For each line of the listing that includes the word "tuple", show the whole line.

Source material
....

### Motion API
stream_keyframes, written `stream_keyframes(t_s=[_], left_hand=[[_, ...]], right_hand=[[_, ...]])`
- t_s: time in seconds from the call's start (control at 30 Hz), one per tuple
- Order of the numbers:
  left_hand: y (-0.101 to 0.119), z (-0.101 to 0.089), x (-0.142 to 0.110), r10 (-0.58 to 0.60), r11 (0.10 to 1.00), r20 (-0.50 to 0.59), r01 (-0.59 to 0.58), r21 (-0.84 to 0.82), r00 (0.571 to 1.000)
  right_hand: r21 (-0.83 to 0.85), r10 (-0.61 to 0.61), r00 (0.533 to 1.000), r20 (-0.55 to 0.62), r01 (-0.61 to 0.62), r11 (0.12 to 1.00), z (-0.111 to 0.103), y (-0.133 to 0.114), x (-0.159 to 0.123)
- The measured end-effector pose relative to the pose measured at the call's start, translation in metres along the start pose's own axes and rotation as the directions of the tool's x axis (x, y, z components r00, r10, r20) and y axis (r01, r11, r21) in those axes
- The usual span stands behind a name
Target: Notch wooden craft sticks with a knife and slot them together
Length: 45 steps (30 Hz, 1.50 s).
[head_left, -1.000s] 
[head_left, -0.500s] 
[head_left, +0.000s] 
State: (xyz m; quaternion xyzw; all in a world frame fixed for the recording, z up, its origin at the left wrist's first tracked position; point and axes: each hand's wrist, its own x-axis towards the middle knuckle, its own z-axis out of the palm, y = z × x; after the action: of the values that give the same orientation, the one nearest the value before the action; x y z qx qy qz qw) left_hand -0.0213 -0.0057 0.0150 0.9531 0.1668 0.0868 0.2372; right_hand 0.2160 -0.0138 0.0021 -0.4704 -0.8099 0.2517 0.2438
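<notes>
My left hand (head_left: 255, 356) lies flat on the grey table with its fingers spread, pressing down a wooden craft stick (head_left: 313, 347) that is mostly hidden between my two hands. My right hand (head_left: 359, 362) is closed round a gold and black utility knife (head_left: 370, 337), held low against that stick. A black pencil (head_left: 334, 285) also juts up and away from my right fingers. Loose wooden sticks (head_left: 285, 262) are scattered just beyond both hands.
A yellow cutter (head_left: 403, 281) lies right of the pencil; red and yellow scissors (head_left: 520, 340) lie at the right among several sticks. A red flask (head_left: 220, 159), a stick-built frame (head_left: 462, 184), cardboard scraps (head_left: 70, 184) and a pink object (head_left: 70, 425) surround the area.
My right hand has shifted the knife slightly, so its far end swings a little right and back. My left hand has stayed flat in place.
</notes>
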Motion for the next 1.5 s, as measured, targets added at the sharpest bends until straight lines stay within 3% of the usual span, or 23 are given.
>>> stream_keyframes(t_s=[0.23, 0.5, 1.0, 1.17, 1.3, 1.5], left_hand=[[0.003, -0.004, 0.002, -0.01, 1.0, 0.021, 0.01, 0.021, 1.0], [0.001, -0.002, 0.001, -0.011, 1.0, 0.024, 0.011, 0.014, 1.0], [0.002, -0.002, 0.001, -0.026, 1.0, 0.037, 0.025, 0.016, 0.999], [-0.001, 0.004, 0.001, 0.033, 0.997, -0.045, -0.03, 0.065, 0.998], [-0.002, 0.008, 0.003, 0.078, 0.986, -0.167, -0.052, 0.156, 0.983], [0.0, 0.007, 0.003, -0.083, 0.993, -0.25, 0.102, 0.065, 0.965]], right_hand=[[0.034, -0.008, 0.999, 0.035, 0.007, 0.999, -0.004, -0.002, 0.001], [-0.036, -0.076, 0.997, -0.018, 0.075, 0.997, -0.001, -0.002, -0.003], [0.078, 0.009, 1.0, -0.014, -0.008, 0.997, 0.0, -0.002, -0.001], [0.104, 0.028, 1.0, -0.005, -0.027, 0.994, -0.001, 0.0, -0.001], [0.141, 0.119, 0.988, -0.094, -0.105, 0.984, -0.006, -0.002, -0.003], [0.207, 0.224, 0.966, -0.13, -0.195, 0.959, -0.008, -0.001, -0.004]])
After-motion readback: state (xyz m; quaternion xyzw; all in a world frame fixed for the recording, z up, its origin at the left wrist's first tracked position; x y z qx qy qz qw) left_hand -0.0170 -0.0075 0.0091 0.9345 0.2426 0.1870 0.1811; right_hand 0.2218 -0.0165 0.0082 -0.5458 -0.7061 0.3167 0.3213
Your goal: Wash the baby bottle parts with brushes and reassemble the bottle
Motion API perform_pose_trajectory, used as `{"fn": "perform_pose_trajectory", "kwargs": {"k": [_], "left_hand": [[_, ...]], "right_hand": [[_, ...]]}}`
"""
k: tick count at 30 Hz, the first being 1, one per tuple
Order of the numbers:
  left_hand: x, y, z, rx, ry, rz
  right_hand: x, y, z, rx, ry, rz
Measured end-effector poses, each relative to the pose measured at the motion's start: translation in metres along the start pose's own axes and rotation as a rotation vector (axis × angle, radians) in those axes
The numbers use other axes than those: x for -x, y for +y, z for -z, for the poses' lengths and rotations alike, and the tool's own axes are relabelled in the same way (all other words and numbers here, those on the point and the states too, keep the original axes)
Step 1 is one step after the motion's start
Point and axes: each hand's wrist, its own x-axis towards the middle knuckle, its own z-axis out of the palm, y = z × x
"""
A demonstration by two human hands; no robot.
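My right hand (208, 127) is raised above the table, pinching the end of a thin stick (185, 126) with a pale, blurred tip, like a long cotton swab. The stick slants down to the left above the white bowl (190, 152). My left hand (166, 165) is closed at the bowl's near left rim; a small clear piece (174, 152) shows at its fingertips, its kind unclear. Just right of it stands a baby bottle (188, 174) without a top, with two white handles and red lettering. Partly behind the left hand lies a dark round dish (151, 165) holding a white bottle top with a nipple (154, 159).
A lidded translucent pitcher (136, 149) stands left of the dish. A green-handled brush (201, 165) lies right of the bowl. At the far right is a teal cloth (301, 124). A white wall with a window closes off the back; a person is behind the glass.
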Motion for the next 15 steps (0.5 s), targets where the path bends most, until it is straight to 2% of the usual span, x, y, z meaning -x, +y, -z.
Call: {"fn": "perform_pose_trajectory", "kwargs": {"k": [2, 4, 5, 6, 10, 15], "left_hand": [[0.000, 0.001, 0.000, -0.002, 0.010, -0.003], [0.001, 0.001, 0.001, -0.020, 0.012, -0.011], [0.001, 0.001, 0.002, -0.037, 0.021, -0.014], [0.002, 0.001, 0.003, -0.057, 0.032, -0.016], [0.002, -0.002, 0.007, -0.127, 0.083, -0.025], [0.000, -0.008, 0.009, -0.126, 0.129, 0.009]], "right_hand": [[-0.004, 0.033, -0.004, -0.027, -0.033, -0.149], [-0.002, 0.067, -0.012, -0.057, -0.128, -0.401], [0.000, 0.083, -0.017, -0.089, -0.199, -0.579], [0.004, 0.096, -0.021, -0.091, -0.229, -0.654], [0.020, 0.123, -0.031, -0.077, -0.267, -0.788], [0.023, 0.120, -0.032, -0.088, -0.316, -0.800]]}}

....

Solution to the exercise
- t_s: time in seconds from the call's start (control at 30 Hz), one per tuple
k: tick count at 30 Hz, the first being 1, one per tuple

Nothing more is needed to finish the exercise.